Aim of the task:
In the listing below, find every line containing "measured" and copy it out.

Information provided START

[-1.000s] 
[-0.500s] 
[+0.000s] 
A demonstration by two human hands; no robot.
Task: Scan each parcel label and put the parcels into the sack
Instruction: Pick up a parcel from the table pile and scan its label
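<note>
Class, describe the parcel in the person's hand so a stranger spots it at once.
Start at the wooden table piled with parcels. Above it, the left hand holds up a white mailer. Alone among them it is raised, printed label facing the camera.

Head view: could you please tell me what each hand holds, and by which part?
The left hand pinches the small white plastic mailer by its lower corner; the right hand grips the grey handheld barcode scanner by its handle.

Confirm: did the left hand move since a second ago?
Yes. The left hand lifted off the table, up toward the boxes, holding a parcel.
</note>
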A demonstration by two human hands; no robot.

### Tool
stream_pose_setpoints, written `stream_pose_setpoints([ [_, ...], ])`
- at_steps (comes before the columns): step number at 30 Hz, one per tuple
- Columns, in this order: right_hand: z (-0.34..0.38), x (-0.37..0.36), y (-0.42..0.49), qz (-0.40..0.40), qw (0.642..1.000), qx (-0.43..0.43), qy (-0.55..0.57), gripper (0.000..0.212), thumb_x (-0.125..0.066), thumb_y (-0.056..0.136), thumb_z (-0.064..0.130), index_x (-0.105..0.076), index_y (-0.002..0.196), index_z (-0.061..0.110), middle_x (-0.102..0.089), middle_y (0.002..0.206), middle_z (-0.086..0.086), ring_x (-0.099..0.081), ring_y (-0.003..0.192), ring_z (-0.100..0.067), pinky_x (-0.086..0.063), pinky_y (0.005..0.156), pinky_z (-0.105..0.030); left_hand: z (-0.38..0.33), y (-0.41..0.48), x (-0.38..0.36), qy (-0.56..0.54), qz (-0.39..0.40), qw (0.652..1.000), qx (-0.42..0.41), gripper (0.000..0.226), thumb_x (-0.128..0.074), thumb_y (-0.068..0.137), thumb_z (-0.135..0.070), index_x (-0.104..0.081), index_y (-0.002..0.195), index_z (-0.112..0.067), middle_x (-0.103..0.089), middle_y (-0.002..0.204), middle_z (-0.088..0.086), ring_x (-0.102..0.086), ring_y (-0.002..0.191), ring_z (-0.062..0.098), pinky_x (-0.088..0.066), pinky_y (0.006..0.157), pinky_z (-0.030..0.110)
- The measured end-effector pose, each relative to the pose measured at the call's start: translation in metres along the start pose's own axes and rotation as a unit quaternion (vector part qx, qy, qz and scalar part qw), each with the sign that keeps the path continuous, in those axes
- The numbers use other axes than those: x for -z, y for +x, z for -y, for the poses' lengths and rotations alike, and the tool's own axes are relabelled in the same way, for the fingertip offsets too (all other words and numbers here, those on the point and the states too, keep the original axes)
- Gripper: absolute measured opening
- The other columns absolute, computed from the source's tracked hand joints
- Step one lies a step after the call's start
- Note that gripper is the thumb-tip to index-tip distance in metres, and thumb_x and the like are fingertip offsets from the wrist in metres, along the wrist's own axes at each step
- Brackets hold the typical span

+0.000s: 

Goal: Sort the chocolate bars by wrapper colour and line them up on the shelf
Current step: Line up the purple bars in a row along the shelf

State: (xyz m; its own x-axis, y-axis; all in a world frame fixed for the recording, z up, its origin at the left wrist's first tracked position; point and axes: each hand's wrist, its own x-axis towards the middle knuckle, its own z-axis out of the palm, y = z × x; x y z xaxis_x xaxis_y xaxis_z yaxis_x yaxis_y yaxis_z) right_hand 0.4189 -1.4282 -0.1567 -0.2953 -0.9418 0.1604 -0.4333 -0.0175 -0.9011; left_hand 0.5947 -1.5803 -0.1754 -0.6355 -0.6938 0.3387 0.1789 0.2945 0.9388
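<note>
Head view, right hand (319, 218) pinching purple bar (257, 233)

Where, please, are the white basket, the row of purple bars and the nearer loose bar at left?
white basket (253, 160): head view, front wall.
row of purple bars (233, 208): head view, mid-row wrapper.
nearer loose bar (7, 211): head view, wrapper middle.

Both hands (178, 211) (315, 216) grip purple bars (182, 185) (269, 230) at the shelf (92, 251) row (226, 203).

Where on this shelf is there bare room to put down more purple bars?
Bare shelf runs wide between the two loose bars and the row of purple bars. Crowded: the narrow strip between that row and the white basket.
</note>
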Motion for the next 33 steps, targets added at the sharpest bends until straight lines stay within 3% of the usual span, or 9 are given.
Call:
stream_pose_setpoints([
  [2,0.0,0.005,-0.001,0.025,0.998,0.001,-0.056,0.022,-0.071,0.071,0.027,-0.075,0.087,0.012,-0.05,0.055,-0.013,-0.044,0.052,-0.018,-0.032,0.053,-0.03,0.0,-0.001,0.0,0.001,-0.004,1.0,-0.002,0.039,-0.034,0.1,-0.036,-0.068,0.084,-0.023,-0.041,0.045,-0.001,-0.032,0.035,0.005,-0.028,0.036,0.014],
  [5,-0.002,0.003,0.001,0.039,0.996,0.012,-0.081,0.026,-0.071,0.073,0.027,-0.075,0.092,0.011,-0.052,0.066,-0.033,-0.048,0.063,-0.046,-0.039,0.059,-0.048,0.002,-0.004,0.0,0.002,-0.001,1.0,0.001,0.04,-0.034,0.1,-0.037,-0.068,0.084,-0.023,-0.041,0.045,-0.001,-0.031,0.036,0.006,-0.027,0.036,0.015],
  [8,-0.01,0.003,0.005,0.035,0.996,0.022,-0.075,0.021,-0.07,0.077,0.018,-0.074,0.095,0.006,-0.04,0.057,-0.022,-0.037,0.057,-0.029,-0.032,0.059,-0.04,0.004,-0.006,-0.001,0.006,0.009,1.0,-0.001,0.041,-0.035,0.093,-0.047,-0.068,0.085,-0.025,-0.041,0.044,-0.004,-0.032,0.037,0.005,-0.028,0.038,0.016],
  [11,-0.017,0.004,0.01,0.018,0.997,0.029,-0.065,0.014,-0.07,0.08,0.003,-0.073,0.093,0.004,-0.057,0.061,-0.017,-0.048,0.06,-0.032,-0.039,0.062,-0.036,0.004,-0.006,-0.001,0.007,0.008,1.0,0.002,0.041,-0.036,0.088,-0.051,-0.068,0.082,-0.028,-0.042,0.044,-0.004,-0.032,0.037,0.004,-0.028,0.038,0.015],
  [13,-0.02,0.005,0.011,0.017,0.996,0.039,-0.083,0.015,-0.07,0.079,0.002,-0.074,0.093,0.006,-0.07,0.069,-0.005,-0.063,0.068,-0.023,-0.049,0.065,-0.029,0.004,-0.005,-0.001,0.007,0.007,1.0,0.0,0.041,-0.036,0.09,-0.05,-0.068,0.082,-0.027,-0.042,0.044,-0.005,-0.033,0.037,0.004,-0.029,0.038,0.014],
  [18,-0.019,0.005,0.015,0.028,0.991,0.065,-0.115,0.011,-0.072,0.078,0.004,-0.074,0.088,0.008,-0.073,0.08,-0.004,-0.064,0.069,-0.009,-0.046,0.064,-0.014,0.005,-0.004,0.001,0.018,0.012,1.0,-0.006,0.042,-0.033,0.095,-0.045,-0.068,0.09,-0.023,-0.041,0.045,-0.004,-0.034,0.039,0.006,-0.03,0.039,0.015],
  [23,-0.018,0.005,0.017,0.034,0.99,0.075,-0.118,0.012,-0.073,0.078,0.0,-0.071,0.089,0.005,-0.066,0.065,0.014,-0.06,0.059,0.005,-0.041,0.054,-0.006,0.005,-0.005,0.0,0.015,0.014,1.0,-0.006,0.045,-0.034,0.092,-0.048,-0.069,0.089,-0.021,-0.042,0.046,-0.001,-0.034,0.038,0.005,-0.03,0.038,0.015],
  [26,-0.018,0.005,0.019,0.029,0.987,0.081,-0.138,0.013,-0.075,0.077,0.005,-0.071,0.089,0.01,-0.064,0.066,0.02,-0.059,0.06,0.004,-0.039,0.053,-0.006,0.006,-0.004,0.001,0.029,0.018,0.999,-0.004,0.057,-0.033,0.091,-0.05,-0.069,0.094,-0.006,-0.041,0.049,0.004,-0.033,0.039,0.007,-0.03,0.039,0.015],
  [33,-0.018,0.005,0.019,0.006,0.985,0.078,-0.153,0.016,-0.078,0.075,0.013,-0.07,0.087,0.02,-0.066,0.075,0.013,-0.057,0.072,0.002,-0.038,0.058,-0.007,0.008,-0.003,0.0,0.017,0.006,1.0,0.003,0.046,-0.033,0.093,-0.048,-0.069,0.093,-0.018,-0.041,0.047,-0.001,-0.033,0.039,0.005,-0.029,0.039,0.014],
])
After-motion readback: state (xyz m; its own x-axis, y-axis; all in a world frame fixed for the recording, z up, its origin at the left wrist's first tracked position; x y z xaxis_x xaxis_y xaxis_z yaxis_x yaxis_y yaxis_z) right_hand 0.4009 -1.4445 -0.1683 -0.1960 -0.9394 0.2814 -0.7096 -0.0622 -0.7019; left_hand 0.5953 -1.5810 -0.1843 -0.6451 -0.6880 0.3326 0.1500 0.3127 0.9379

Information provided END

Answer space:
- The measured end-effector pose, each relative to the pose measured at the call's start: translation in metres along the start pose's own axes and rotation as a unit quaternion (vector part qx, qy, qz and scalar part qw), each with the sign that keeps the path continuous, in those axes
- Gripper: absolute measured opening

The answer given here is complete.